Wherever the line with "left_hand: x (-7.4" sits in the listing below, transcribe from it up to and including the line with "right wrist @", exactly, and leave the remaining lines out.
____
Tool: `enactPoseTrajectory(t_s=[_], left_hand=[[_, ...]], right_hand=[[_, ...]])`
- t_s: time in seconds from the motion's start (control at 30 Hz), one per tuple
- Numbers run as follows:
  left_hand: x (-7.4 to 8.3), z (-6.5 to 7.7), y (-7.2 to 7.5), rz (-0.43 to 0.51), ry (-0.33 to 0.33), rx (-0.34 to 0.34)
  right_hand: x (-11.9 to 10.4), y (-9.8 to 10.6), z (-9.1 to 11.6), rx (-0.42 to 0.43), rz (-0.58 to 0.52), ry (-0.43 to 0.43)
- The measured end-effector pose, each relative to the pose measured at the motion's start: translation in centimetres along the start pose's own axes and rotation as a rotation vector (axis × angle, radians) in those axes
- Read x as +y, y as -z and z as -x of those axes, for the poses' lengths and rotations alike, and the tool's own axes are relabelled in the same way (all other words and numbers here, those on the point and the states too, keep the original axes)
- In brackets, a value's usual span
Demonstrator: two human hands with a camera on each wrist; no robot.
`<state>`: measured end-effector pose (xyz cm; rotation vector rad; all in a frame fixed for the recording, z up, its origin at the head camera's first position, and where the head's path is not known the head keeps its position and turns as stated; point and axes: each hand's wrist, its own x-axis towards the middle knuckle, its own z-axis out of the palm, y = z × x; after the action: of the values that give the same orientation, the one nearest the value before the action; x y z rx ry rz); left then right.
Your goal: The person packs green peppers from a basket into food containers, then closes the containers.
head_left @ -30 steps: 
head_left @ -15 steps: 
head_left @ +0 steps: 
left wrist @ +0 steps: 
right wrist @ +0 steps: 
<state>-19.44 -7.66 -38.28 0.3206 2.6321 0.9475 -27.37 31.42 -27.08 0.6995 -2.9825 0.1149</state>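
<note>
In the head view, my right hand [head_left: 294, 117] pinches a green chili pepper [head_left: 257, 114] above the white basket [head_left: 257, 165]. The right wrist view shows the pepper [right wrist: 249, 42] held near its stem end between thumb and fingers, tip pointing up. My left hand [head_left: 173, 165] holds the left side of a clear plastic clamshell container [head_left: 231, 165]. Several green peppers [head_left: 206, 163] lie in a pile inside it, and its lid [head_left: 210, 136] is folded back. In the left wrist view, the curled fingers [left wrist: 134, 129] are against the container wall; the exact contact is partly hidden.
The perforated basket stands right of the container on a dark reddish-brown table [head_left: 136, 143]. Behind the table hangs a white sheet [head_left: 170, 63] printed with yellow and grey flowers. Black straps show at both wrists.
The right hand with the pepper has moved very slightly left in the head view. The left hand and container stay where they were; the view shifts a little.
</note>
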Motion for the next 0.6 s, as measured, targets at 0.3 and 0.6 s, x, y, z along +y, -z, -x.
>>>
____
- **RESPONSE**:
  left_hand: x (-7.4 to 8.3), z (-6.5 to 7.7), y (-7.2 to 7.5), rz (-0.43 to 0.51), ry (-0.33 to 0.33), rx (-0.34 to 0.34)
  right_hand: x (-11.9 to 10.4), y (-9.8 to 10.6), z (-9.1 to 11.6), rx (-0.42 to 0.43), rz (-0.58 to 0.52), ry (-0.43 to 0.43)
- The measured end-effector pose, each relative to the pose measured at the motion's start: translation in centimetres along the start pose's own axes and rotation as a rotation vector (axis × angle, radians) in those axes
- Read x as +y, y as -z and z as -x of those axes, for the poses' lengths and rotations alike, and the tool's own axes are relabelled in the same way (all other words and numbers here, those on the point and the states too, keep the original axes)
- In brackets, a value's usual span
Demonstrator: two human hands with a camera on each wrist; no robot.
`<state>`: measured end-effector pose (xyz cm; rotation vector rad; all in a frame fixed for the recording, z up, its origin at the head camera's first position, and where the head's path is not known the head keeps its position and turns as stated; point and axes: each hand's wrist, its own x-axis towards the middle knuckle, its own z-axis out of the palm, y = z × x; after the action: of the values that give the same orientation, the one nearest the value before the action; x y z rx ry rz); left then right.
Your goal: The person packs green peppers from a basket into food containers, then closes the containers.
head_left @ -30 steps: 
head_left @ -15 steps: 
head_left @ +0 steps: 
left wrist @ +0 steps: 
right wrist @ +0 steps: 

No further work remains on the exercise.